● TASK REQUIREMENTS
Only the lines of the data below from the one with "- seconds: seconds" through the one with "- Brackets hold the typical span" are wanted. Repeat them exactly.

────────────────

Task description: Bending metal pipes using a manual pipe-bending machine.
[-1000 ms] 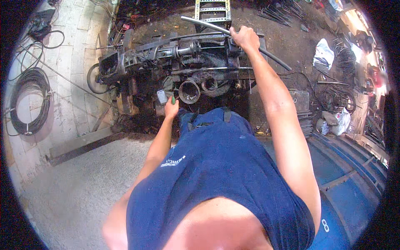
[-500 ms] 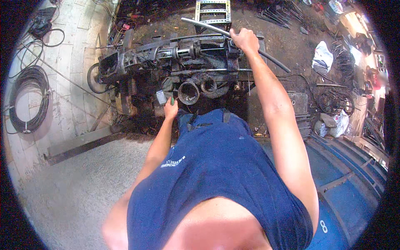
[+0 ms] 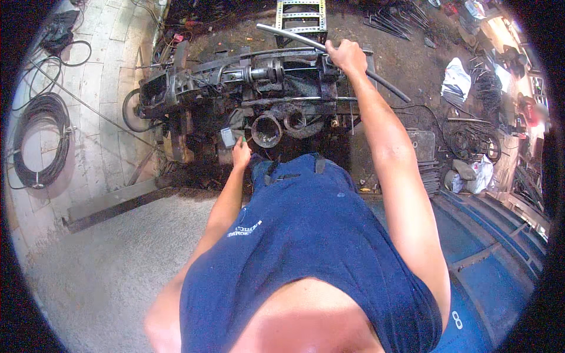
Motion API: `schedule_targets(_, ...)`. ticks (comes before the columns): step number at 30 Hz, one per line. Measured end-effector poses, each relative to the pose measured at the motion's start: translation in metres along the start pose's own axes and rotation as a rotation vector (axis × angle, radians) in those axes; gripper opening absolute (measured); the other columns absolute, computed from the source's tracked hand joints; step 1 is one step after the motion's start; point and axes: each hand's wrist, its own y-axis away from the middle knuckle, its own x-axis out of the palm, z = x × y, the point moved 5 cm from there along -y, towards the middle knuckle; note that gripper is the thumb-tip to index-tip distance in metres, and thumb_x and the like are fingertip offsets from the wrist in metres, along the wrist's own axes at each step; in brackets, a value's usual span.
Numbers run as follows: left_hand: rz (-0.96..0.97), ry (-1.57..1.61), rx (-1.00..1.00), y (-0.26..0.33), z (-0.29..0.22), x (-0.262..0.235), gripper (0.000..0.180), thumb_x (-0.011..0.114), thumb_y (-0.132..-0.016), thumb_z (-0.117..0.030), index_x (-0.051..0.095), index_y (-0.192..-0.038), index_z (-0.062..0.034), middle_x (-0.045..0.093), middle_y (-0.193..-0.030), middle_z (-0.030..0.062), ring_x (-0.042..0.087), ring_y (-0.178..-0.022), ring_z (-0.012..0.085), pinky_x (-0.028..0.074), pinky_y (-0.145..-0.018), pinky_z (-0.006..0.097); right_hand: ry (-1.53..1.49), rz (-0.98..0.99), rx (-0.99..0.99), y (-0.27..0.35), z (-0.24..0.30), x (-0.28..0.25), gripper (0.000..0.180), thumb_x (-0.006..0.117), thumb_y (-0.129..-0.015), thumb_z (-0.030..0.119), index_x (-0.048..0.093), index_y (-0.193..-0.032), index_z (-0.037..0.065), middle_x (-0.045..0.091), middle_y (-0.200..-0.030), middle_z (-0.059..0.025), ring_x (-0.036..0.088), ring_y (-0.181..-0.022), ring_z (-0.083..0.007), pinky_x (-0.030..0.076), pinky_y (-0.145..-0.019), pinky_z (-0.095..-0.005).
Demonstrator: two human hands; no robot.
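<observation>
My right hand (image 3: 347, 56) is closed round a long grey metal bar (image 3: 288, 35), which slants from upper left to lower right across the far side of a dark, greasy machine (image 3: 206, 76). My left hand (image 3: 241, 154) is at the machine's near left side, its fingers together on a small green part (image 3: 242, 139) that they mostly cover. Close beside those fingers is a pale rectangular box or plate (image 3: 227, 137). Just right of the hand, a round metal cup-like opening (image 3: 266, 131) faces me. A shiny shaft (image 3: 235, 74) runs along the machine's top.
Behind the machine stands a perforated metal frame (image 3: 300, 17). A coil of dark wire (image 3: 40, 141) lies on the left floor. Bundled rods (image 3: 394, 20), white sacks (image 3: 456, 79) and coiled bars (image 3: 475, 141) lie to the right. Blue metal panels (image 3: 494, 282) are at the lower right.
My left fingers have shifted slightly, and less of the green part shows. My right hand and the bar have hardly moved.
</observation>
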Motion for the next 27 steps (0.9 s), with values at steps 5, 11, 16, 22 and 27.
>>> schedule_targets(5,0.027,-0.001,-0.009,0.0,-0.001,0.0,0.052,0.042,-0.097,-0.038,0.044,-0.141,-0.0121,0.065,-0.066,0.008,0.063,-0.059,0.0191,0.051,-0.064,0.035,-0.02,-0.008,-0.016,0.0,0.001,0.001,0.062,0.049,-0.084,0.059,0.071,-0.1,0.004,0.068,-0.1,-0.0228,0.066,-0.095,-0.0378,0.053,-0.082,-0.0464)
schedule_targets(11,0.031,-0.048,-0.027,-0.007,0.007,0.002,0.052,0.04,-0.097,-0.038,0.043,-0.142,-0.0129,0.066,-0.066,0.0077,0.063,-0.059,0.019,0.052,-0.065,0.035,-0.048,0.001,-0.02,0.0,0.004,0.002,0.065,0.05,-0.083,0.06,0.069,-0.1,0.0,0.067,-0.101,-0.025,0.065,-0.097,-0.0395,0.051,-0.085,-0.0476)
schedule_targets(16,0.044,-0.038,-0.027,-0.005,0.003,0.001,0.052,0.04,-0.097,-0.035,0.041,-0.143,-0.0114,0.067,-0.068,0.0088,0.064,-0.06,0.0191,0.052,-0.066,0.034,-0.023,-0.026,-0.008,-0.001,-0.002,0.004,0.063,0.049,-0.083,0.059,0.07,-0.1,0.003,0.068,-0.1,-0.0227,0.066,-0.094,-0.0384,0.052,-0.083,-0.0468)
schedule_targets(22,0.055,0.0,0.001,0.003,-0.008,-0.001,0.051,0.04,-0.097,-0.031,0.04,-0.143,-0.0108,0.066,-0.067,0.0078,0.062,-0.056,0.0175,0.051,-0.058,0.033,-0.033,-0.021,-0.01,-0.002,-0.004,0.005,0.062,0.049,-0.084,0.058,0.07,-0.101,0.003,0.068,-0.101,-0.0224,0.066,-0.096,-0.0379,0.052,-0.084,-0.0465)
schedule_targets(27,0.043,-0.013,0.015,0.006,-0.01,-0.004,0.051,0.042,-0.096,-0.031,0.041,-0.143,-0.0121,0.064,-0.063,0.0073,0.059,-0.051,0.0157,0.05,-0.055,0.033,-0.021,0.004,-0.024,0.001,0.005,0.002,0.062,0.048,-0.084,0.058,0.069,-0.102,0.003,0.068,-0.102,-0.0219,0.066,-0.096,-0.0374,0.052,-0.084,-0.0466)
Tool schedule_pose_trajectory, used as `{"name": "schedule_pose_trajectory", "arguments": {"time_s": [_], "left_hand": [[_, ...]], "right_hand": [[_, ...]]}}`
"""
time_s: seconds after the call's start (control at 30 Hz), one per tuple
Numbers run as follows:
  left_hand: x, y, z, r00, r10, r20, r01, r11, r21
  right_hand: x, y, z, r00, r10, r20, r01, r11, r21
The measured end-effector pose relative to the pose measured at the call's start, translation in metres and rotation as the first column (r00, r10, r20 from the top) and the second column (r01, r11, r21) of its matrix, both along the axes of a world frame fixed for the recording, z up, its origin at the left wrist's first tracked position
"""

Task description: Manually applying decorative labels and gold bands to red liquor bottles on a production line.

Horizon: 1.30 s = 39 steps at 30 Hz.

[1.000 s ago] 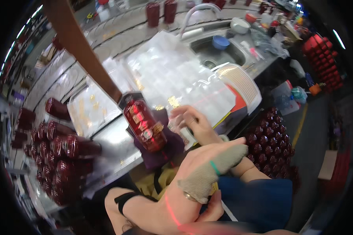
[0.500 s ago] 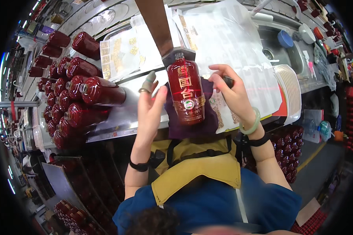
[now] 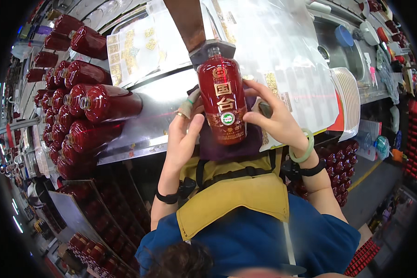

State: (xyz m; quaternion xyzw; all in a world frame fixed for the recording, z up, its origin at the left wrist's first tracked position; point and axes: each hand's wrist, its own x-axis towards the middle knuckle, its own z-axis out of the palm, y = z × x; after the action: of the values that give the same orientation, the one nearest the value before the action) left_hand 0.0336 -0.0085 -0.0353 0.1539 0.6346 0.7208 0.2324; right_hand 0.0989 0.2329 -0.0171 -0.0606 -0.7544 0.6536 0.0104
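red bottle (image 3: 222, 99) now nearer, upright under brown post (image 3: 186, 21) | left hand (image 3: 183, 136) and right hand (image 3: 275, 118) fingers clasp bottle | label pressing underway

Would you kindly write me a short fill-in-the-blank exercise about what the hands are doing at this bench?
1. Both hands hold a ____ bottle with a label.
2. The bottle lies on a ____ cloth.
3. A pale green bangle sits on the ____ wrist.
4. A heap of bottles lies to the person's ____.

Missing words: red; purple; right; left
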Motion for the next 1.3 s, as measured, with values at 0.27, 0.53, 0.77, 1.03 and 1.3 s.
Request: {"name": "schedule_pose_trajectory", "arguments": {"time_s": [0.27, 0.53, 0.77, 1.03, 1.3], "left_hand": [[-0.007, -0.018, -0.008, 0.984, -0.010, -0.180, -0.048, 0.948, -0.314], [0.005, -0.007, -0.002, 0.913, -0.064, -0.403, -0.050, 0.963, -0.265], [0.015, 0.005, -0.011, 0.793, -0.060, -0.606, -0.202, 0.913, -0.354], [0.017, 0.005, -0.010, 0.911, -0.009, -0.413, -0.116, 0.955, -0.275], [0.024, 0.019, -0.002, 0.822, 0.009, -0.569, -0.211, 0.934, -0.289]], "right_hand": [[0.001, 0.006, 0.012, 0.986, 0.050, 0.162, -0.075, 0.986, 0.151], [-0.007, 0.021, 0.006, 0.978, 0.103, 0.180, -0.151, 0.948, 0.279], [-0.008, 0.023, 0.001, 0.972, 0.162, 0.171, -0.182, 0.977, 0.108], [0.008, 0.033, 0.054, 0.892, 0.331, 0.309, -0.354, 0.935, 0.019], [-0.005, 0.008, 0.102, 0.857, 0.515, -0.021, -0.499, 0.819, -0.284]]}}
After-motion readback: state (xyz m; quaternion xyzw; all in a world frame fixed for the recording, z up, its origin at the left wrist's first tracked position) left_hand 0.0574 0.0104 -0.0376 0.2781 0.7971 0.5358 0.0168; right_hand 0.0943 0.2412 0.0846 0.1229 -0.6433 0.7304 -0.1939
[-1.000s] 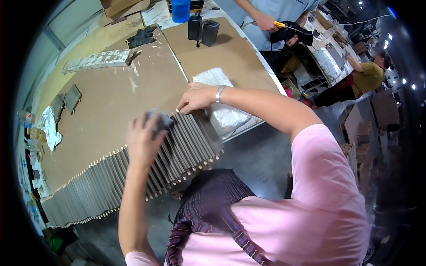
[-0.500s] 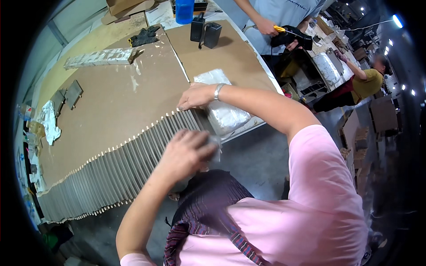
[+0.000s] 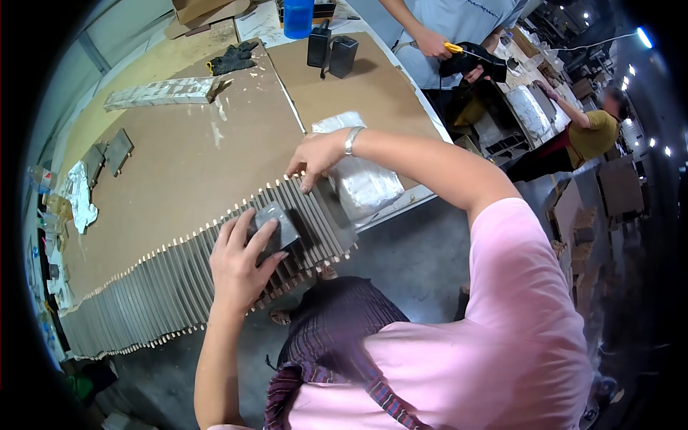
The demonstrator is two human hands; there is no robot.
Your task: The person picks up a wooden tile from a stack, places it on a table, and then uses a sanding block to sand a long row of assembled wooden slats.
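Note:
A long row of thin grey plates [image 3: 179,287], standing on edge with pale spacers between them, runs along the near edge of the brown table [image 3: 179,165]. My left hand [image 3: 240,261] is on top of the row near its right end and grips a small grey rectangular block [image 3: 276,229] pressed flat on the plates. My right hand [image 3: 315,154], with a metal wristband, rests its fingertips on the far end of the last plates. It holds nothing. A silver foil-wrapped packet [image 3: 362,183] lies just right of that hand.
On the far table lie a long silvery bar [image 3: 161,92], dark gloves [image 3: 233,57], two black boxes [image 3: 333,51] and a blue container [image 3: 297,16]. Flat grey pieces [image 3: 107,154] lie at left. Another person [image 3: 459,29] holds a black and yellow tool; a further person [image 3: 591,132] works beyond.
My left hand slid the grey block right along the plate tops, then came back a little to the left. My right hand stayed at the row's end.

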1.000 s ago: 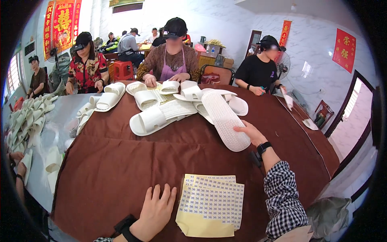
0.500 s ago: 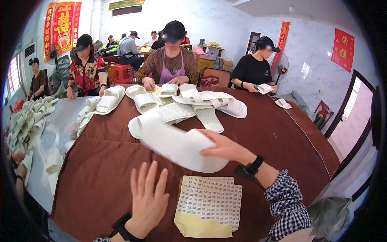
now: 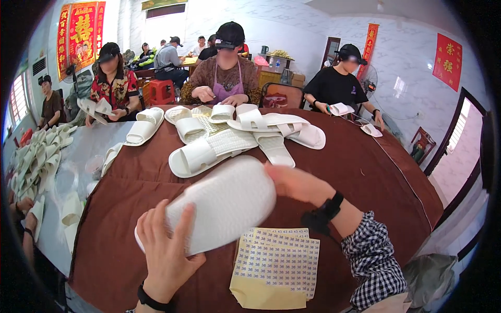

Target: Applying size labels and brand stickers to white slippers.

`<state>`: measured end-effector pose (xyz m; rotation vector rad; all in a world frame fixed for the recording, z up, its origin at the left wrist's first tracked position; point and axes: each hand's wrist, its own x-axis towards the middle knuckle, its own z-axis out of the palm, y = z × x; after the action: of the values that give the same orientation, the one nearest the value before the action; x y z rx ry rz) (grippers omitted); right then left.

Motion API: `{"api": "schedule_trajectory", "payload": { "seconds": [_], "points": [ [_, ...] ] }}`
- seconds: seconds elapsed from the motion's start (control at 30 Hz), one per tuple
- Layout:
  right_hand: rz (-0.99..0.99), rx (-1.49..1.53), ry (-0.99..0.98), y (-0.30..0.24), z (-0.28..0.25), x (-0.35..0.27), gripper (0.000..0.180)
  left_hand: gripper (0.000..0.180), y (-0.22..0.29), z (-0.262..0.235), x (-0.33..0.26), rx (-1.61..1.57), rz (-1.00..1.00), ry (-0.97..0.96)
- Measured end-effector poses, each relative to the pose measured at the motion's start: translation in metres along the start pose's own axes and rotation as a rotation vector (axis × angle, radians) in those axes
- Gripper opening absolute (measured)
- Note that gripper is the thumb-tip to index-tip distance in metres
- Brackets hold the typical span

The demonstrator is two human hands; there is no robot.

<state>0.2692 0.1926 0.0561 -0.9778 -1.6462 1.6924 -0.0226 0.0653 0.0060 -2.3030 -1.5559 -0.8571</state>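
Note:
A white slipper (image 3: pixel 229 201) is held above the table, its textured sole turned up and its length slanting from lower left to upper right. My left hand (image 3: pixel 168 250) grips the lower-left end, fingers lying over the sole. At the other end my right hand (image 3: pixel 298 183), slightly blurred, is closed on the edge; some of its fingertips are hidden. Overlapping yellow sheets of small printed stickers (image 3: pixel 274 261) lie just below the slipper, near my right forearm. Beyond it rests a loose group of white slippers (image 3: pixel 192 158), with another sticker sheet (image 3: pixel 211 119) partly under them.
A brown cloth (image 3: pixel 360 193) covers my table. On the left, a grey table (image 3: pixel 122 134) carries a heap of slippers (image 3: pixel 39 161). Several people sit across and to the left, some handling slippers; a co-worker's hands (image 3: pixel 26 214) show at the left edge. A thin cord (image 3: pixel 399 169) crosses the right side.
The slipper has swung toward me and tilted the other way. My left hand, earlier spread and holding nothing, has taken hold of its near end. A co-worker at left has lifted slippers.

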Motion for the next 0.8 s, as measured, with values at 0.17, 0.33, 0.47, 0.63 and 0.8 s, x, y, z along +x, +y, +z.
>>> {"api": "schedule_trajectory", "payload": {
  "seconds": [0.17, 0.33, 0.47, 0.63, 0.8],
  "points": [
    [-0.064, -0.690, 0.474, 0.059, -0.113, 0.051, 0.062, 0.057, -0.027, -0.006, -0.003, -1.290, -0.498, 0.024],
    [0.041, -0.845, 0.728, 0.112, -0.175, 0.093, 0.099, 0.045, -0.042, -0.006, -0.006, -1.647, -0.923, -0.111],
    [0.426, -1.278, 0.702, 0.104, -0.148, 0.110, 0.105, 0.059, -0.070, 0.016, -0.010, -1.102, -0.506, -0.087],
    [0.425, -1.202, 0.740, 0.106, -0.182, 0.098, 0.088, 0.074, -0.069, -0.002, -0.002, -0.724, -0.660, -0.342],
    [0.326, -1.059, 0.586, 0.074, -0.175, 0.054, 0.077, 0.081, -0.103, 0.024, -0.030, -0.397, -0.338, -0.198]
  ]
}}
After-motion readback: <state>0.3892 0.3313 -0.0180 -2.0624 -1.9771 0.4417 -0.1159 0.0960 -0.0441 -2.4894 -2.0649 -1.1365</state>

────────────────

● RESULT
- seconds: seconds elapsed from the motion's start (control at 30 Hz), one per tuple
- Layout:
  right_hand: rz (-0.99..0.99), rx (-1.49..1.53), ry (-0.99..0.98), y (-0.30..0.24), z (-0.28..0.25), x (-0.35..0.27), gripper (0.000..0.180)
  left_hand: gripper (0.000..0.180), y (-0.22..0.29), z (-0.262..0.235), x (-0.33..0.26), rx (-1.61..1.57), rz (-1.00..1.00), ry (-0.97..0.96)
- Measured end-effector poses, each relative to the pose measured at the motion's start: translation in metres along the start pose's own axes and rotation as a rotation vector (axis × angle, radians) in those axes
- Gripper opening absolute (measured)
- Note that gripper is the thumb-tip to index-tip distance in metres
- Brackets hold the typical span

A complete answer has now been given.